Think Ponds are fluid associations of diverse individuals who bring their imaginations, knowledge, and skill sets, along with their dreams and passion projects, into a community of their own design.

For individuals, a Think Pond is a next generation platform for shaping and strengthening four essential lifelong enterprises: 1) Dream chasing, 2) Life-embedded learning, 3) Solution crafting, and 4) Venture launching. Making the most of these enterprises will both improve your competitive edge and increase your level of fulfillment with the work you do in the world.

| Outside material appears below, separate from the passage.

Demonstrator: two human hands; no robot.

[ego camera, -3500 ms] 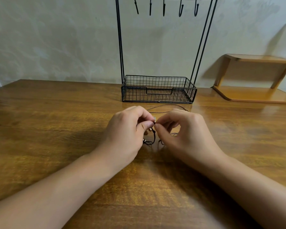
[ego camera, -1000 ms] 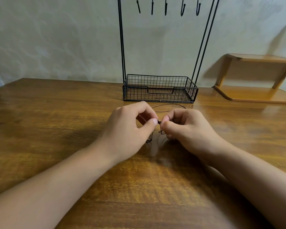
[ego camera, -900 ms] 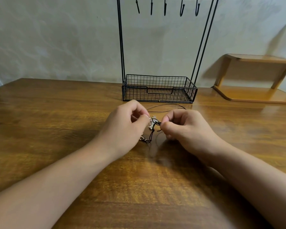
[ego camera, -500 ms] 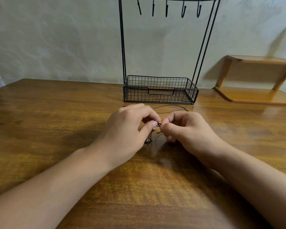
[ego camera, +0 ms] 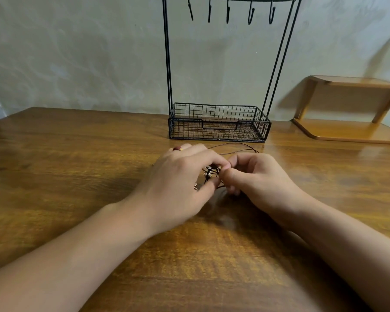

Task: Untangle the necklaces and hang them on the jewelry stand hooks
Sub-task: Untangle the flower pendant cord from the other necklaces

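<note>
A small tangle of black-cord necklaces (ego camera: 211,172) with little metal charms sits between my two hands at the middle of the wooden table (ego camera: 77,167). My left hand (ego camera: 178,183) pinches the tangle from the left with thumb and fingers. My right hand (ego camera: 257,176) pinches it from the right, fingers curled. A thin cord loop (ego camera: 234,146) trails on the table behind my hands. The black wire jewelry stand (ego camera: 218,124) stands behind, its basket base on the table and several bare hooks (ego camera: 250,13) on the top bar.
A low wooden shelf (ego camera: 351,109) stands at the back right against the wall. The pale wall runs close behind the stand. Bare tabletop spreads to the left and in front of my arms.
My left thumb has drawn back a little, so the charms and cord show between my fingers again. Both hands stay at the same spot, working the tangle.
</note>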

For the greater good, an evolving ecosystem of Think Ponds is a wellspring of creativity and collaboration that can increase the sustainability of innovative, socially valuable programs, incubate new businesses, and activate unrealized human potential.

Who can benefit from a Think Pond?

Think Ponds are for people who want to:

  • Do joyful, creative, meaningful, and fulfilling work.
  • Have conversations and experiences that stretch the mind, spark the imagination, and expand the vision.
  • Make “digital life” less fragmented, more inquiring, and more aspirational.
  • Become attuned to possibilities and potential changes that could have wide-ranging effects on their lives and the world.
  • Work with a diverse array of minds and talents.

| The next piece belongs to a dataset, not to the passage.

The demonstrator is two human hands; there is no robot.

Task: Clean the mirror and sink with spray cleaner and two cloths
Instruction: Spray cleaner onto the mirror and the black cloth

What do the four lifelong enterprises look like?

Do you think of a career as a sequence of jobs with progressively higher pay and greater responsibility? What if you reimagined your career as a set of four lifelong enterprises that you continuously create and expand and refine. Merriam-Webster defines an enterprise as “a project or undertaking that is especially difficult, complicated, or risky.” In other words, I am talking about endeavors that continue whether you are employed, unemployed, or under-employed. Whatever your circumstances, you keep these four enterprises alive because they supply something you need.

I think everyone need to pursue these four lifelong enterprises, regardless of the individual’s passions, aptitudes, credentials, employment experiences, assets, and constraints:

Dream Chasing. Using your imagination fully. Paying attention to the sensory experiences, images, and cultural expressions that swirl around you and mindfully pursuing those that awaken your mind, heighten the intensity of your emotions, and enrich your soul. Exploring possibilities, envisioning your desired future, and inventing the kinds of endeavors that will both fulfill you and make a positive difference.

Life-embedded learning. Taking advantage of the numerous learning opportunities afforded by books, media entities, technologies, community resources, and people in your sphere. Continually investigating what you know and what you think you know. Consciously developing and applying new skills, adapting existing knowledge and skills in new areas, and finding greater depth of meaning and significance in the people, environments, and experiences you encounter.

Solution Crafting. Looking at your life from different perspectives and seeking ways to synergize your assets and talents. Bringing an artistic sensibility, design thinking, and surprise into whatever you produce. Continually generating divergent ideas about how to look at and respond to circumstances, problems, challenges, opportunities, and desires–both individually and collaboratively.

Venture Launching. Thinking about and testing ways to carry your ideas and solutions forward into the marketplace for your profit, into the public sphere for the good of others and the enrichment of the culture, or just into a wider conversation for their continued development and enrichment.

What is the guiding question for individuals starting a Think Pond?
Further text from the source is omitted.